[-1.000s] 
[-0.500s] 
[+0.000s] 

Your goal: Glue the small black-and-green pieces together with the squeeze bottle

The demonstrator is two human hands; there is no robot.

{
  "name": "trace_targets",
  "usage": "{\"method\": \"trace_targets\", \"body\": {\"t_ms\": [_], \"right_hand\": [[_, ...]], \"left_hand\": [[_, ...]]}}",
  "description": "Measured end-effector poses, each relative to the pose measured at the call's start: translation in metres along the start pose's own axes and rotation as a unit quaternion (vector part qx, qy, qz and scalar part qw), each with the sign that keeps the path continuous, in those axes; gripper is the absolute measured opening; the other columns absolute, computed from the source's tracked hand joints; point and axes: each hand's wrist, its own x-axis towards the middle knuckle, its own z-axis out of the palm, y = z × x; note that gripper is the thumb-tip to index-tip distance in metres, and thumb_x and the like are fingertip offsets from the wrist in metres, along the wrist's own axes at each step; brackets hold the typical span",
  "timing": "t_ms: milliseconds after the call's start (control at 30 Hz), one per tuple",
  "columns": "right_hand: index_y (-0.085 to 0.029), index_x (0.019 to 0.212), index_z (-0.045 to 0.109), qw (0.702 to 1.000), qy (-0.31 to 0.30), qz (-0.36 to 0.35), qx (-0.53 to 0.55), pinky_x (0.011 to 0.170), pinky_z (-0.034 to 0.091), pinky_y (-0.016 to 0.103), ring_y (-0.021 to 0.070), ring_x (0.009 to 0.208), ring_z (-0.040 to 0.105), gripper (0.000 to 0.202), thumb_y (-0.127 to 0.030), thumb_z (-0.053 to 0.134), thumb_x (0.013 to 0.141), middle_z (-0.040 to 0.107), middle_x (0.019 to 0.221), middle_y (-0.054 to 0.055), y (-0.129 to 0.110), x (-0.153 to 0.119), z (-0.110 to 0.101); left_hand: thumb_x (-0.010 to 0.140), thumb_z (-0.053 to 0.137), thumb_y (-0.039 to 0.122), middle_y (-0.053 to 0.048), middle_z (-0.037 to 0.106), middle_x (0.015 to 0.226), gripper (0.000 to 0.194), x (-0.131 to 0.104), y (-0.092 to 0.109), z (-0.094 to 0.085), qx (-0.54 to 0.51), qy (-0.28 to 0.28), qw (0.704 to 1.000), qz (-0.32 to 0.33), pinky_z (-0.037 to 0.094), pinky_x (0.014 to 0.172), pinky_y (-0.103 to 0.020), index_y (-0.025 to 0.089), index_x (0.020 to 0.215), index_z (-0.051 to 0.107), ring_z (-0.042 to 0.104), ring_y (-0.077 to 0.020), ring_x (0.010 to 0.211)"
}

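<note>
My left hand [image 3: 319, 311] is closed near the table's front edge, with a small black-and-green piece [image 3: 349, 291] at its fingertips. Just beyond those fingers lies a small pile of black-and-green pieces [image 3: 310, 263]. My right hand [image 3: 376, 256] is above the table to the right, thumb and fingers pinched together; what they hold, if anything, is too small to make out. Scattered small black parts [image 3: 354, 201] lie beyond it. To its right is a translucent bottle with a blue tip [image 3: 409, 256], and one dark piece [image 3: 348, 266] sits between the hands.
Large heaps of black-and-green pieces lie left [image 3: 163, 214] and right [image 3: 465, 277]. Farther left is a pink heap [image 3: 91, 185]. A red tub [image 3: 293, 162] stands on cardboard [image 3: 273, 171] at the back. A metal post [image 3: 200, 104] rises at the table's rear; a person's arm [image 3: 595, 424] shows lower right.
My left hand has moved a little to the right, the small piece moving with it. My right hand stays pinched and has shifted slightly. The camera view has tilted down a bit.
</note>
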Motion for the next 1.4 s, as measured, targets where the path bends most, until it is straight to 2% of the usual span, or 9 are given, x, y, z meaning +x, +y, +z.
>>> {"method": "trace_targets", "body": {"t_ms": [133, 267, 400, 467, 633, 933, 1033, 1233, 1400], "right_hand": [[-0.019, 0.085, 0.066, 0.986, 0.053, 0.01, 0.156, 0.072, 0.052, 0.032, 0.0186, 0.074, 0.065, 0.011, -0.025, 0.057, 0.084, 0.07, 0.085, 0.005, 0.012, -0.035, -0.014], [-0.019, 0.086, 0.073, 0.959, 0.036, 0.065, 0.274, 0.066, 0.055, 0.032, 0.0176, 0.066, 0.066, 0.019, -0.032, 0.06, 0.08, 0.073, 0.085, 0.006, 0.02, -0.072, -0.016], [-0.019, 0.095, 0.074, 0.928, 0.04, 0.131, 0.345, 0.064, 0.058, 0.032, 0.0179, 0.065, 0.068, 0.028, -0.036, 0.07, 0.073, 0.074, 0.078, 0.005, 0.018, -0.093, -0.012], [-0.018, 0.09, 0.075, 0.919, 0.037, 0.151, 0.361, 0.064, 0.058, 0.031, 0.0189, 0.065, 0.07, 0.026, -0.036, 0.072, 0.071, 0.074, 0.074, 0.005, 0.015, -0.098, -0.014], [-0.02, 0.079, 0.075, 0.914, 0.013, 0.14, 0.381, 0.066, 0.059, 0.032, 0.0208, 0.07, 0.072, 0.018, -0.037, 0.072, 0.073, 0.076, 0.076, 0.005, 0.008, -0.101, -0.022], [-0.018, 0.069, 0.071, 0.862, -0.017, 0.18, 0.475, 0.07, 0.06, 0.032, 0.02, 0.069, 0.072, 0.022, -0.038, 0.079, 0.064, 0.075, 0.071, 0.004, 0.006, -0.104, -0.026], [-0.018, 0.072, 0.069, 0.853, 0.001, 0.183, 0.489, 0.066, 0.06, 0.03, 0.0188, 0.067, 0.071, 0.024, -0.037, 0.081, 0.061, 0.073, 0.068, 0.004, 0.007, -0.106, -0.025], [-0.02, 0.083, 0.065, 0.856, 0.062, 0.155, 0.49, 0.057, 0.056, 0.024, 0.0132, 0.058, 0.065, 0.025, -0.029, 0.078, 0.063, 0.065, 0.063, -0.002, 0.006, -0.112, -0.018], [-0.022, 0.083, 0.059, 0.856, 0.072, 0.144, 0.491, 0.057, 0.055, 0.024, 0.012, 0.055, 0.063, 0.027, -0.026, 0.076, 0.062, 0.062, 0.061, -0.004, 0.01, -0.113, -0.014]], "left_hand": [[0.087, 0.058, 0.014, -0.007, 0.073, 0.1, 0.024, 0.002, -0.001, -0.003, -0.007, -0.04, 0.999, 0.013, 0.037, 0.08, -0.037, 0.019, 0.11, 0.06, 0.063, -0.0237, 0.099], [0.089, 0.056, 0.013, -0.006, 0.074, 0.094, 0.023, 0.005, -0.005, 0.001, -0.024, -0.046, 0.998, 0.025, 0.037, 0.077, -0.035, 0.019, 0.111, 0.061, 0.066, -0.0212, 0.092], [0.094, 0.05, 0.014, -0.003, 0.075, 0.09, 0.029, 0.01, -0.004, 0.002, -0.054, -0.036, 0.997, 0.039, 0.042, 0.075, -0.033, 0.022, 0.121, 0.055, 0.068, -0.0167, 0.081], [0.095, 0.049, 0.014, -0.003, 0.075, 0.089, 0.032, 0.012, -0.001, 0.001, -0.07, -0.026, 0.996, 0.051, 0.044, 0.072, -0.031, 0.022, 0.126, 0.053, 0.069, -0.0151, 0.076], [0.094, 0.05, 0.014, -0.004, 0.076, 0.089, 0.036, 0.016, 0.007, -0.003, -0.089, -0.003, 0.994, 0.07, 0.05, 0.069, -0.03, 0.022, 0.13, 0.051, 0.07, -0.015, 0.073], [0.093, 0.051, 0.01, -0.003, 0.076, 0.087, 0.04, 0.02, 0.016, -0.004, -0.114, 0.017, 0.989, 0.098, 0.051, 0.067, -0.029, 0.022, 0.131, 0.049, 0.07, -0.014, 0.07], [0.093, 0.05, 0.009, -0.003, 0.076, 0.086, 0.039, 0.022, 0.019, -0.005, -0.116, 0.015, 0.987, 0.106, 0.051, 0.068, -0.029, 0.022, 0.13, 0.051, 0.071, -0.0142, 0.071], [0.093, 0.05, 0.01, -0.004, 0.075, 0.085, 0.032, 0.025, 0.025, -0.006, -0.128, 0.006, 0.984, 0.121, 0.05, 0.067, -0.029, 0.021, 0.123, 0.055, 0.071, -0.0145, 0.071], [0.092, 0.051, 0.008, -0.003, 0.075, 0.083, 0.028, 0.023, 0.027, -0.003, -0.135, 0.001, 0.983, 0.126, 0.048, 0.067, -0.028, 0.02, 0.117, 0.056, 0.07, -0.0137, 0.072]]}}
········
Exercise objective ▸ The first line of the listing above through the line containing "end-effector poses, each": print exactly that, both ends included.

Result below ▸
[-1.000s] 
[-0.500s] 
[+0.000s] 

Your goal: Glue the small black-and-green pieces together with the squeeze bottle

The demonstrator is two human hands; there is no robot.

{
  "name": "trace_targets",
  "usage": "{\"method\": \"trace_targets\", \"body\": {\"t_ms\": [_], \"right_hand\": [[_, ...]], \"left_hand\": [[_, ...]]}}",
  "description": "Measured end-effector poses, each relative to the pose measured at the call's start: translation in metres along the start pose's own axes and rotation as a unit quaternion (vector part qx, qy, qz and scalar part qw), each with the sign that keeps the path continuous, in those axes; gripper is the absolute measured opening; the other columns absolute, computed from the source's tracked hand joints; point and axes: each hand's wrist, its own x-axis towards the middle knuckle, its own z-axis out of the palm, y = z × x; note that gripper is the thumb-tip to index-tip distance in metres, and thumb_x and the like are fingertip offsets from the wrist in metres, along the wrist's own axes at each step; brackets hold the typical span",

The work on this exercise is done.